• [Study material]
★ ★ ★ ★

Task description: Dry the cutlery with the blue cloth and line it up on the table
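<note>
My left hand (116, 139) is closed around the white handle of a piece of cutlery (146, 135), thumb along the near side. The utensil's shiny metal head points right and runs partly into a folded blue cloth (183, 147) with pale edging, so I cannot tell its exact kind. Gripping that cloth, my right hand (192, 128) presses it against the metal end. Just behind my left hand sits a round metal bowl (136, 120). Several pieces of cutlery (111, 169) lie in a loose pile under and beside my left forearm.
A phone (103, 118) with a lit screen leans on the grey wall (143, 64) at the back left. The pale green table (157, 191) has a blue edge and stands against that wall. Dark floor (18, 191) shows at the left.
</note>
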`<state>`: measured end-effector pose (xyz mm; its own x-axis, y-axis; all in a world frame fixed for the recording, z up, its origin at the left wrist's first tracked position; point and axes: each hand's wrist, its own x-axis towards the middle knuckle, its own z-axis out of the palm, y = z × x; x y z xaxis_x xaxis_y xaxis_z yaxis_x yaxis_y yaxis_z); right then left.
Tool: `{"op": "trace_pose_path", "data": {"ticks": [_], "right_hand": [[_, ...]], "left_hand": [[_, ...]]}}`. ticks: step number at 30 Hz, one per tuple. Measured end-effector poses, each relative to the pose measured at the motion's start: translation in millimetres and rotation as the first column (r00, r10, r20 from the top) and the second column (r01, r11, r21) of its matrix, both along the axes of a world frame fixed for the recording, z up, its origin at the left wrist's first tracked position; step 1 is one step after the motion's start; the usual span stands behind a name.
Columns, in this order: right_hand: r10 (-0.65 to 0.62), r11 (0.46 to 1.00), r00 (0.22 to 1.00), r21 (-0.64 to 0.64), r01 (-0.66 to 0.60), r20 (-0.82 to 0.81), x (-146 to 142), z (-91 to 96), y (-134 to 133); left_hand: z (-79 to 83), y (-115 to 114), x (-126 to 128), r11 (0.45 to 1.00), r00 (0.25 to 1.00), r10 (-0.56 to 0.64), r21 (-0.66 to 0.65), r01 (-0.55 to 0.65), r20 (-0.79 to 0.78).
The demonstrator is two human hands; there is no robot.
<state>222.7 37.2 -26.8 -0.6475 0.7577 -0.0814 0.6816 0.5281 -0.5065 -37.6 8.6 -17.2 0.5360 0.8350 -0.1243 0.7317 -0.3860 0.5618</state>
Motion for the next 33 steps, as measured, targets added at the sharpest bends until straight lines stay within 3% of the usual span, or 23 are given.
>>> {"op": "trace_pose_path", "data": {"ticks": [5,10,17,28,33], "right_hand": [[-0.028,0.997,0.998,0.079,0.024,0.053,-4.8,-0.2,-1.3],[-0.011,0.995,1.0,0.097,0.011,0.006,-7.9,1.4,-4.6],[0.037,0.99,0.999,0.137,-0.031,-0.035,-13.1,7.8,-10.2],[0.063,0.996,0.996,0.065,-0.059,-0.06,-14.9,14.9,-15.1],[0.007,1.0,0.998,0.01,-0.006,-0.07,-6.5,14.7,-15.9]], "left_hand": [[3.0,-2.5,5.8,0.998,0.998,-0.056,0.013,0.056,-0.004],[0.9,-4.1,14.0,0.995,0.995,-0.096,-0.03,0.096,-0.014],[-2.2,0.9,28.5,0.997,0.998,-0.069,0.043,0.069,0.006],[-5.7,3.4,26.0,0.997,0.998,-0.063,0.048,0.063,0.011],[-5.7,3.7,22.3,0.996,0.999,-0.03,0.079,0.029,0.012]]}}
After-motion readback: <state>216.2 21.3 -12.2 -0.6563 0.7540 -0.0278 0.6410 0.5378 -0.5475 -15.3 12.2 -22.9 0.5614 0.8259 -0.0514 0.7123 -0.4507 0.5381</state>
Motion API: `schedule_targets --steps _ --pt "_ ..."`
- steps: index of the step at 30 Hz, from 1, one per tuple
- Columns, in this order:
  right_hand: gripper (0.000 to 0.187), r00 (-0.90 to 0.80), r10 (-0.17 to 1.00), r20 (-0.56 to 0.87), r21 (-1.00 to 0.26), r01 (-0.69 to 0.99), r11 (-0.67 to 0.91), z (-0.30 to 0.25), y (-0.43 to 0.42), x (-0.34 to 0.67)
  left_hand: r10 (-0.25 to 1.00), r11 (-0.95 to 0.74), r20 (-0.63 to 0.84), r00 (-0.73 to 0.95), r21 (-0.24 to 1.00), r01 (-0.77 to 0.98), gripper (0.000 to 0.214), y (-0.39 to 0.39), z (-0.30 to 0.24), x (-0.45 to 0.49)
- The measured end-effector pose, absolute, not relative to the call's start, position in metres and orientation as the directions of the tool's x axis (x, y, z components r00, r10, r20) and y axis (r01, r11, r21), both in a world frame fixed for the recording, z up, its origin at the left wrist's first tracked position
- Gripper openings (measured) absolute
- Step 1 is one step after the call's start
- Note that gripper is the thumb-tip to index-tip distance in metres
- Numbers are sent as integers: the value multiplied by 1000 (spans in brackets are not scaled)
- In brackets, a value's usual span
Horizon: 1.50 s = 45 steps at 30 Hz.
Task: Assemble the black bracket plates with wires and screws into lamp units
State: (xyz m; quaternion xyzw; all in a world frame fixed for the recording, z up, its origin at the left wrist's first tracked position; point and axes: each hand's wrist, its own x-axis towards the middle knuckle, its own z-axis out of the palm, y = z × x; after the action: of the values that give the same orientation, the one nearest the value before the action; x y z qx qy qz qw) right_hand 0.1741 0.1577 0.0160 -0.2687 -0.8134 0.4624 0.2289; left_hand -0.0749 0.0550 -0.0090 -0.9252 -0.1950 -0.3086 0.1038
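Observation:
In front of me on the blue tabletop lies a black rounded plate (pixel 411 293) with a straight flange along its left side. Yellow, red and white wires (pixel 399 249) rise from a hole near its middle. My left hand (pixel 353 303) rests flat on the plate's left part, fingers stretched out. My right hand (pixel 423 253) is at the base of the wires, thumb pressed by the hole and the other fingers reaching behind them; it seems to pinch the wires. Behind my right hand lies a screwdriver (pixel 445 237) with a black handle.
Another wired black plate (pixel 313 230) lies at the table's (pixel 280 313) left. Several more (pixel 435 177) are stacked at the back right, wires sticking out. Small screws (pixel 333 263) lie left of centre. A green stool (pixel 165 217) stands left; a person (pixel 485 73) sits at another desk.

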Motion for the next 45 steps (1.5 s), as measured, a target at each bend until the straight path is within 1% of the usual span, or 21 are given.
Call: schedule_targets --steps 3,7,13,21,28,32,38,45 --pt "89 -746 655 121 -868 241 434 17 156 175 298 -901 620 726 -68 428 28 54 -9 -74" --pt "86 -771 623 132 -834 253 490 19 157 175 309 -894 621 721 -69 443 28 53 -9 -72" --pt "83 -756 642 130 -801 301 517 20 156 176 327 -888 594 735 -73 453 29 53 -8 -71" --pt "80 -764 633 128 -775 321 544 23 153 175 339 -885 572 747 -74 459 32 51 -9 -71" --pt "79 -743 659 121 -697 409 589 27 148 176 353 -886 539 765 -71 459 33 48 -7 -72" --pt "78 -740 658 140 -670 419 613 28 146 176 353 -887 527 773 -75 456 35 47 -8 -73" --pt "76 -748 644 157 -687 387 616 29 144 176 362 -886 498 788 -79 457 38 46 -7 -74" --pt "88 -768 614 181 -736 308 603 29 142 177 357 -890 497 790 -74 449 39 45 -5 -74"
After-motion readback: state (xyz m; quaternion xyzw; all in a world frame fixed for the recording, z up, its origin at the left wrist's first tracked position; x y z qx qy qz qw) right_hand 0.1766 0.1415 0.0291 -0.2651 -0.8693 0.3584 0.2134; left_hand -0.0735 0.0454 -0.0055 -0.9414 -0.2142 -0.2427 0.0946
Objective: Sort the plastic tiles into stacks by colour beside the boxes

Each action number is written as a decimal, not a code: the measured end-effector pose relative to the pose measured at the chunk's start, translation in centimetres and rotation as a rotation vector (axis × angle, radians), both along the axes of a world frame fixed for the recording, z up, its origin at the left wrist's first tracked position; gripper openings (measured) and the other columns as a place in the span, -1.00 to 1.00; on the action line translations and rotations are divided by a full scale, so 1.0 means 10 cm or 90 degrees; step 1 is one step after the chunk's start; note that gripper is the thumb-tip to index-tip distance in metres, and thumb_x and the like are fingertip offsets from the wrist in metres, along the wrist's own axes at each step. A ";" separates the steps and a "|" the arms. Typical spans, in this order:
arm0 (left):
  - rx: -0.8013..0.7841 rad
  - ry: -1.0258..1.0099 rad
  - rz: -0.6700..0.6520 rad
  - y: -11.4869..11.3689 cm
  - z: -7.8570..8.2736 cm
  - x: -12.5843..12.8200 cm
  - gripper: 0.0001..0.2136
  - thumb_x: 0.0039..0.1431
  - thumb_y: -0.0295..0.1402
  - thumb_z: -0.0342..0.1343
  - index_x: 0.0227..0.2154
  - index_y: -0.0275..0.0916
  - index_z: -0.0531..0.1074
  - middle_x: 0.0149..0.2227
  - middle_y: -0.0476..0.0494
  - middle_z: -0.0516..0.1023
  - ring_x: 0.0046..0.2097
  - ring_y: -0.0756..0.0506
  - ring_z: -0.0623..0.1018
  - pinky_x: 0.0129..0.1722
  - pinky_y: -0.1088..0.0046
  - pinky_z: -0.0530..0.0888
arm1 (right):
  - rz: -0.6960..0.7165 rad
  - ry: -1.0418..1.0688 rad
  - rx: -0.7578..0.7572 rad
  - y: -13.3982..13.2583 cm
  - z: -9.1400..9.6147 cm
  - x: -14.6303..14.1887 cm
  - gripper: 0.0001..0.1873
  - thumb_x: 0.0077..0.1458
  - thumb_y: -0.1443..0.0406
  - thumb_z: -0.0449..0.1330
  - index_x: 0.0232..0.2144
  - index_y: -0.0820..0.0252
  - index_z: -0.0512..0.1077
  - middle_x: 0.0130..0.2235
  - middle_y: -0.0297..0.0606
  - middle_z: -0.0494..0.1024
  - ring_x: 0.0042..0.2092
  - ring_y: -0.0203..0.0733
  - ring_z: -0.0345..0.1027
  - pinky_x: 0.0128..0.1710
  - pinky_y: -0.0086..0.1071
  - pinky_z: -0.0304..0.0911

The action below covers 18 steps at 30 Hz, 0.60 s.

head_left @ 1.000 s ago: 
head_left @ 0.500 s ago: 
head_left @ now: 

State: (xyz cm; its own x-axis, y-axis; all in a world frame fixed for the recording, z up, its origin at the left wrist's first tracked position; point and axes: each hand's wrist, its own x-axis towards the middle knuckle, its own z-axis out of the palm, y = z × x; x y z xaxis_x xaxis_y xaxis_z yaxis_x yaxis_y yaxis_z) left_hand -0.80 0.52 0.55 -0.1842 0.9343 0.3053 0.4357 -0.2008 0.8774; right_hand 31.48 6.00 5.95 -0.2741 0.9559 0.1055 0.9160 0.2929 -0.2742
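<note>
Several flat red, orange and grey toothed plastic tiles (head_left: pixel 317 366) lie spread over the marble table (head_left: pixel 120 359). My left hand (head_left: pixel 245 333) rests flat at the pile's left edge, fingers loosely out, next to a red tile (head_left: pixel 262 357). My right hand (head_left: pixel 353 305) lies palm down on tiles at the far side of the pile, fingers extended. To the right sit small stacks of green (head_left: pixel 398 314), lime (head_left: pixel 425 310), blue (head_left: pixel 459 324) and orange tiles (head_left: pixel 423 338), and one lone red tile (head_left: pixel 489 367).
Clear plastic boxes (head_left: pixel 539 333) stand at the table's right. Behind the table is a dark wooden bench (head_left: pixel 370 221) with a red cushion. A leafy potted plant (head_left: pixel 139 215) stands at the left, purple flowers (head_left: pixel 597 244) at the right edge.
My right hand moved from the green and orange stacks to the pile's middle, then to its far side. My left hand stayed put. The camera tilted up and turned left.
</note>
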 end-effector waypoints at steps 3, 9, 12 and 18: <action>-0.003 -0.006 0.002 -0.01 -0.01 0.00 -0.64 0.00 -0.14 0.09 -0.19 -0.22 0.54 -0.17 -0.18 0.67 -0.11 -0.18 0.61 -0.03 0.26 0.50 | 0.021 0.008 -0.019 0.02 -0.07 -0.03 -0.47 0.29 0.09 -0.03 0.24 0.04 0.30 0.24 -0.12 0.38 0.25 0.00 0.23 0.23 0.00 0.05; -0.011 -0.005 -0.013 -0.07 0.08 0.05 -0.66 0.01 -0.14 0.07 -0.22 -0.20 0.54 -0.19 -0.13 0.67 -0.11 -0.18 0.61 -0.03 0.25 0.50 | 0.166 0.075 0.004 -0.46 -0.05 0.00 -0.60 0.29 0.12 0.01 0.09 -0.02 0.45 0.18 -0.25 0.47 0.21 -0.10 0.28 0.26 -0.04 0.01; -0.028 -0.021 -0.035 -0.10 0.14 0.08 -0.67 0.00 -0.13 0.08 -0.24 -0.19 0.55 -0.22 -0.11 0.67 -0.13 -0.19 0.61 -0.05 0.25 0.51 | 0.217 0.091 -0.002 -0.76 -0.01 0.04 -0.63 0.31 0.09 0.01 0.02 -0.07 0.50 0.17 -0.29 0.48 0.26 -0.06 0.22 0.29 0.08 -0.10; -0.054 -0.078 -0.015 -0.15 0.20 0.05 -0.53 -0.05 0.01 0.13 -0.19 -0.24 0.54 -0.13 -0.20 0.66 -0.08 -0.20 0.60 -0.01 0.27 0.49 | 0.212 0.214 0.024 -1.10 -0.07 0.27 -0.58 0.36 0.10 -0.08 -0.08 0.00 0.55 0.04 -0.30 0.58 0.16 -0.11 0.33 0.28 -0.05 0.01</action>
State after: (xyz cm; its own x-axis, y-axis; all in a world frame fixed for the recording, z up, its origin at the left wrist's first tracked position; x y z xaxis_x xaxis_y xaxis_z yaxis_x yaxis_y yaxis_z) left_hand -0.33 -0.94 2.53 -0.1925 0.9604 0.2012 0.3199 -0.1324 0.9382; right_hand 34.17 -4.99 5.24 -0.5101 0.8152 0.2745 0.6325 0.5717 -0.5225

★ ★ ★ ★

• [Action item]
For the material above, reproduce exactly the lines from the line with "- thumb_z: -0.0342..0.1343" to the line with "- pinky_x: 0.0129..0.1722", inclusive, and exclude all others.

• [Response to this exercise]
  - thumb_z: -0.0342..0.1343
  - index_x: 0.0227..0.2154
  - index_y: -0.0275..0.0916
  - index_z: -0.0531..0.1074
  - middle_x: 0.0149..0.2227
  - middle_y: -0.0476..0.0494
  - middle_z: -0.0516..0.1023
  - ring_x: 0.0046..0.2097
  - ring_y: -0.0756..0.0506
  - ring_z: -0.0623..0.1018
  - pinky_x: 0.0129..0.1722

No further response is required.